Why you should stay longer in Nay Pyi Taw

For visitors who aren’t in a hurry to get back to Yangon, an extra few days in Myanmar’s capital city comes with opportunities to bike in the hills, go tubing on a river, lounge in historic town centres – and much else that you probably didn’t know about.

By JOE GAYESKI | FRONTIER

IF YOU’RE a foreigner living in Myanmar and you’ve been to Nay Pyi Taw, it probably wasn’t for long. Most visit for only a night or two. Some even make day trips by air, boarding the return flight to Yangon soon after their meetings are done. But next time you’re in Nay Pyi Taw, don’t give it the cold shoulder. Consider staying for another day or two.

Hear me out. Nay Pyi Taw is doubtlessly an unusual place. Its wide roads, walled-off hotels and echoing government buildings do not exactly shout “weekend getaway”. But the capital is far from the “jungle hideout” that I had read about before I moved there. There are townships surrounding Nay Pyi Taw’s centre that long predate the concrete and roundabouts. With a motorbike and a little curiosity, there’s a lot to explore.

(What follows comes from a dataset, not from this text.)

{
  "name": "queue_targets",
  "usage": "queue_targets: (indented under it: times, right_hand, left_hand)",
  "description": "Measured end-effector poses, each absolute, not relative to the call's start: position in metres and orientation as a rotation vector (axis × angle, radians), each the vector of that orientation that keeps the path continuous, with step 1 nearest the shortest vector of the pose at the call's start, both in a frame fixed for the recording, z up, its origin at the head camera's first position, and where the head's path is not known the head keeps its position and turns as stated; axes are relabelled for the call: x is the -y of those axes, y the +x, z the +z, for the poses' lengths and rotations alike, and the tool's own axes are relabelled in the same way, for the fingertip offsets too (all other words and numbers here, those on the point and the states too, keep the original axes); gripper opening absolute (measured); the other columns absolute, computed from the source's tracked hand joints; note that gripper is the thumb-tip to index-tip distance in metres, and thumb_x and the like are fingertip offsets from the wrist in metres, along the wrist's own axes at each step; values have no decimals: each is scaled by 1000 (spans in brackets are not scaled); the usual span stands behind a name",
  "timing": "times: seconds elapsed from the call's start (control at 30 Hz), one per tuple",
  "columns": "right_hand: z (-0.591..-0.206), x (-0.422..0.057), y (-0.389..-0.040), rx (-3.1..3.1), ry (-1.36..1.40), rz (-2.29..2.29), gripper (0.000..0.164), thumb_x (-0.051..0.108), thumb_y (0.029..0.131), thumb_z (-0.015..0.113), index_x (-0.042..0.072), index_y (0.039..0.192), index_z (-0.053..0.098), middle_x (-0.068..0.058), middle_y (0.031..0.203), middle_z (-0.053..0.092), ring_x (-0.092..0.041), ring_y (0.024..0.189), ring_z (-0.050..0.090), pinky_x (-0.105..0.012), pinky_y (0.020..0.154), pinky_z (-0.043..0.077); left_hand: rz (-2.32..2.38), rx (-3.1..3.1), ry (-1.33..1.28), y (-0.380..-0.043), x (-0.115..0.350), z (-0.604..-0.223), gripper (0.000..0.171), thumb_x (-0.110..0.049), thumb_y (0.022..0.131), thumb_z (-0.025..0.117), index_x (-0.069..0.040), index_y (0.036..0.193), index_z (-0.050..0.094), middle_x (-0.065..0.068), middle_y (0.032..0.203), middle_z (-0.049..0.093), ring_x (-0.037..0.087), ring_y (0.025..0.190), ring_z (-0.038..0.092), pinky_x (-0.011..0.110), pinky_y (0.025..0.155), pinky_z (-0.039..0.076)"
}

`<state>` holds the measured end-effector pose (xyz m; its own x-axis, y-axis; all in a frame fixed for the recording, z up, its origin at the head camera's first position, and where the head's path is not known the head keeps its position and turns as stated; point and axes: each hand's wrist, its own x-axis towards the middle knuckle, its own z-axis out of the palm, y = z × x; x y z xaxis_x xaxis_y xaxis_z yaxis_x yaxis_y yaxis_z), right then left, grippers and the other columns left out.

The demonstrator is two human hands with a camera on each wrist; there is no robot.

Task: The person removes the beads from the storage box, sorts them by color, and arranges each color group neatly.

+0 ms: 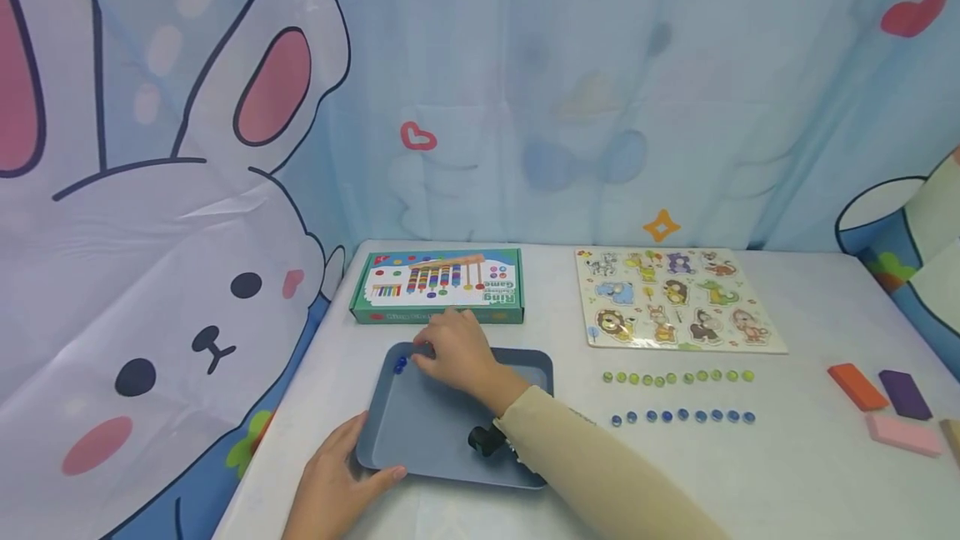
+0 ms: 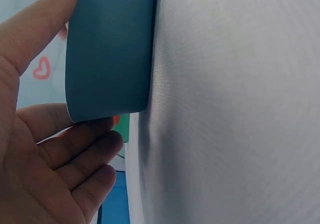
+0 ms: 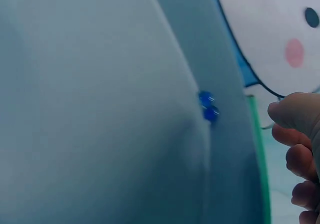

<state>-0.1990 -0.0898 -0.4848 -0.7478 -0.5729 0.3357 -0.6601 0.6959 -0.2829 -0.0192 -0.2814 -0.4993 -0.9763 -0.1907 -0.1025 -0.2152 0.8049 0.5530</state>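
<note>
The blue-grey tray (image 1: 427,432) lies on the white table, with my left hand (image 1: 337,473) at its near left corner. My left thumb lies along the front rim and the fingers go round the side wall, as the left wrist view (image 2: 55,149) also shows for the hand. Two small blue glass beads (image 3: 207,106) sit together against the tray's wall, in its far left corner. Over that corner hovers my right hand (image 1: 457,352), thumb and forefinger close to the beads. Its fingers are loosely bent with nothing between them in the right wrist view.
Behind the tray lies a green ring game box (image 1: 435,286). An animal puzzle board (image 1: 678,302) is at the back right, with a row of green beads (image 1: 660,380) and a row of blue beads (image 1: 682,415) before it. Orange (image 1: 857,387), purple and pink blocks lie far right.
</note>
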Motion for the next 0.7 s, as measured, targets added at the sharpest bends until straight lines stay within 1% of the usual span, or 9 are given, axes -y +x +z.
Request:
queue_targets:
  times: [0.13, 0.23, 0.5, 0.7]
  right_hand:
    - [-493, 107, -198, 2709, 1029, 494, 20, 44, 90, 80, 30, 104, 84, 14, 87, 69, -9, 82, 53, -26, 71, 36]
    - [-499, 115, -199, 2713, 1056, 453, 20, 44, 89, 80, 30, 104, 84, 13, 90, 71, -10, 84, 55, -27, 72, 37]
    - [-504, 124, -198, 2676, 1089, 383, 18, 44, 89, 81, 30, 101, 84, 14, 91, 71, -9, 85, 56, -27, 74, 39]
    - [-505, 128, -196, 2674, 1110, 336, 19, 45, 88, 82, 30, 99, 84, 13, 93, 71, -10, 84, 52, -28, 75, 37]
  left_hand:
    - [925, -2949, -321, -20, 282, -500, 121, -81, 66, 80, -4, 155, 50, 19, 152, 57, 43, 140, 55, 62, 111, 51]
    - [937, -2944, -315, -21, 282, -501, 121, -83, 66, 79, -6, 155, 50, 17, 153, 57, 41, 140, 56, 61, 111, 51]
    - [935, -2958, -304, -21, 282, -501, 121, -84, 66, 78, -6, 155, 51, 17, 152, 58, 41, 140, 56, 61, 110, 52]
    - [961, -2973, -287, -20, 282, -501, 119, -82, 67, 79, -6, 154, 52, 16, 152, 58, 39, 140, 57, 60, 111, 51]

To the east is Pyinmana, an old logging town that served as the headquarters of Bogyoke Aung San’s Burma Independence Army during World War II. The town’s centre unfolds from a small lake lined with shady trees and fruit stalls, a perfect spot to buy oranges and practise your Burmese. Pyinmana’s streets are busy. Motorbikes dart through alleys dotted with teashops, religious buildings of all kinds (including the only Roman Catholic church in the Nay Pyi Taw Union Territory) and multi-storey buildings not unlike those in Yangon. Some of them boast rooftop bars.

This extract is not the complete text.